Tecniche militari per addormentarsi: scopriamo quelle più diffuse

di Daniele Pace Commenta

Capita spesso e volentieri di avere problemi nell’addormentarsi: sono tante le persone che fanno una gran fatica nel riuscire a rilassarsi e poi prendere sonno in maniera ottimale. Ecco spiegato il motivo per cui si fa ricorso alle tecniche più disparate per raggiungere dei risultati soddisfacenti e positivi.

In tal senso, va sottolineato come le tecniche militari per addormentarsi rappresentino spesso e volentieri una fonte molto interessante di suggerimenti e indicazioni, evitando di dover ricorrere a prodotti farmaceutici oppure naturali, ma provando semplicemente ad allenare il corpo a riposarsi.

Il sistema dell’esercito americano

Diamo uno sguardo a un metodo che viene insegnato all’interno dell’esercito americano, che permette ai soldati di addormentarsi nel giro di soli due minuti.
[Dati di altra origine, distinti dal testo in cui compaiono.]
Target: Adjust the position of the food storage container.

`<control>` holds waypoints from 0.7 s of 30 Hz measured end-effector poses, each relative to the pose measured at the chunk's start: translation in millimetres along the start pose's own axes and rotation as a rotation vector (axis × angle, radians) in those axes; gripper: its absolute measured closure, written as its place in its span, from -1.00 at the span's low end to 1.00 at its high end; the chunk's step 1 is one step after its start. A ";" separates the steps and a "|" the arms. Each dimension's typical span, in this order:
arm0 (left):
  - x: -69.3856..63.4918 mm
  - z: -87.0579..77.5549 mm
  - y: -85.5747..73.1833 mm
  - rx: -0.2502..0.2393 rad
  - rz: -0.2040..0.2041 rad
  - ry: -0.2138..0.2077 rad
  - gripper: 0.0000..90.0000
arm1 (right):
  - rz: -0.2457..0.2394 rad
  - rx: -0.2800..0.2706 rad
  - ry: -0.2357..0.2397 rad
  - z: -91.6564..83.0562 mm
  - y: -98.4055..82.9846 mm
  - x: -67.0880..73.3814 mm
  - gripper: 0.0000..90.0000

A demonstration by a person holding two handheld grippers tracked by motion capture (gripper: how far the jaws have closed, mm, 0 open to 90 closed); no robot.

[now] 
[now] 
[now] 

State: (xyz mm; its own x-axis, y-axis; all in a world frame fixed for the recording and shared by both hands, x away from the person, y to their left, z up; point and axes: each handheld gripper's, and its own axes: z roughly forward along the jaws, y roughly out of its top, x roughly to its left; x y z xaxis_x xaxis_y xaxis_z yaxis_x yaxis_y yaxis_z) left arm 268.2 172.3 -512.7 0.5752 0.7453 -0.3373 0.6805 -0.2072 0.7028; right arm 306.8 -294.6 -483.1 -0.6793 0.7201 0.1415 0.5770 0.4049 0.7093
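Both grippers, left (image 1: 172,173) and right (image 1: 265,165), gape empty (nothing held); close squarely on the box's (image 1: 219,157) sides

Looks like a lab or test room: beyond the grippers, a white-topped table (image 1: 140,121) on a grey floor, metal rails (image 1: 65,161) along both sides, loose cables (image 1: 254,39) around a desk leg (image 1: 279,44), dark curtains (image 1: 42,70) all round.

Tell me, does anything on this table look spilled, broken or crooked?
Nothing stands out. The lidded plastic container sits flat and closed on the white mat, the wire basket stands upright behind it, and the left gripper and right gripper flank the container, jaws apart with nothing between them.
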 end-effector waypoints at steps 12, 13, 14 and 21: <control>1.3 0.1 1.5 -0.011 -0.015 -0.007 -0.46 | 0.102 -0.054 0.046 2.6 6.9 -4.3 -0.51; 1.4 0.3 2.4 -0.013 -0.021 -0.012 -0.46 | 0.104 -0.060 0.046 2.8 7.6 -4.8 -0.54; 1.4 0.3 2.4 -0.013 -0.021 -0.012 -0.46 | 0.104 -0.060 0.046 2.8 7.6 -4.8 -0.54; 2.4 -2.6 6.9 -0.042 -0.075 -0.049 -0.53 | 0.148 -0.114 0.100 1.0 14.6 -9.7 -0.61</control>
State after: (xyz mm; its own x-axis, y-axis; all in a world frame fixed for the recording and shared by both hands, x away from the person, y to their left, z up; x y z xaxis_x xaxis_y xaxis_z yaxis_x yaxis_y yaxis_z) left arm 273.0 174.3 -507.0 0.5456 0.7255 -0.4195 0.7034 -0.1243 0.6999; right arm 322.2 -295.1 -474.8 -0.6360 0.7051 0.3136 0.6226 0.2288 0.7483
Una pratica che è stata anche certificata da parte dello United States Army, diffusa da parte di Lloyd Bud Winter, uno dei preparatori atletici più noti in tutti gli Usa.

Rilassare i muscoli

Il primo passo è quello di rilassare tutto il corpo, in modo particolare i muscoli del viso, tra cui lingua, mascella e i vari muscoli che sono intorno agli occhi. A questo punto basta far scivolare le spalle verso il basso e rilassare le braccia. A questo punto, si può espirare cercando di conservare il petto ben rilassato. Il passo successivo è quello di rilassare le gambe, a partire dalle cosce fino ad arrivare ai polpacci.

Come rilassare la mente

Una volta rilassato l’apparato muscolare, tocca alla mente. Per raggiungere il riposo si può visualizzare un’immagine rilassante, magari adottando la tecnica di ripetere la frase “non pensare, non pensare, non pensare” per una decina di secondi.

Per rilassare la mente c’è anche un’interessante alternativa, che prevede di svuotare la mente da qualsiasi pensiero per una decina di secondi, e poi tentare di muovere l’attenzione su una delle immagini che sono state indicate. Si tratta di provare a immaginarci distesi su una canoa nel bel mezzo di un lago, oppure immaginarsi distesi a guardare un cielo limpido e sereno o, ancora, di riposare su un’amaca caratterizzata da un colore nero mentre ci si trova in una stanza completamente buia.

Come la mente prova a muoversi verso altri pensieri, ecco che si può adottare la frase, ripetendola “non pensare, non pensare, non pensare”. Anche se chiaramente non c’è un’efficacia assicurata, pare che dopo circa 45 giorni di allenamento i risultati raggiunti siano veramente incoraggianti, arrivando a toccare addirittura il 96% di efficacia.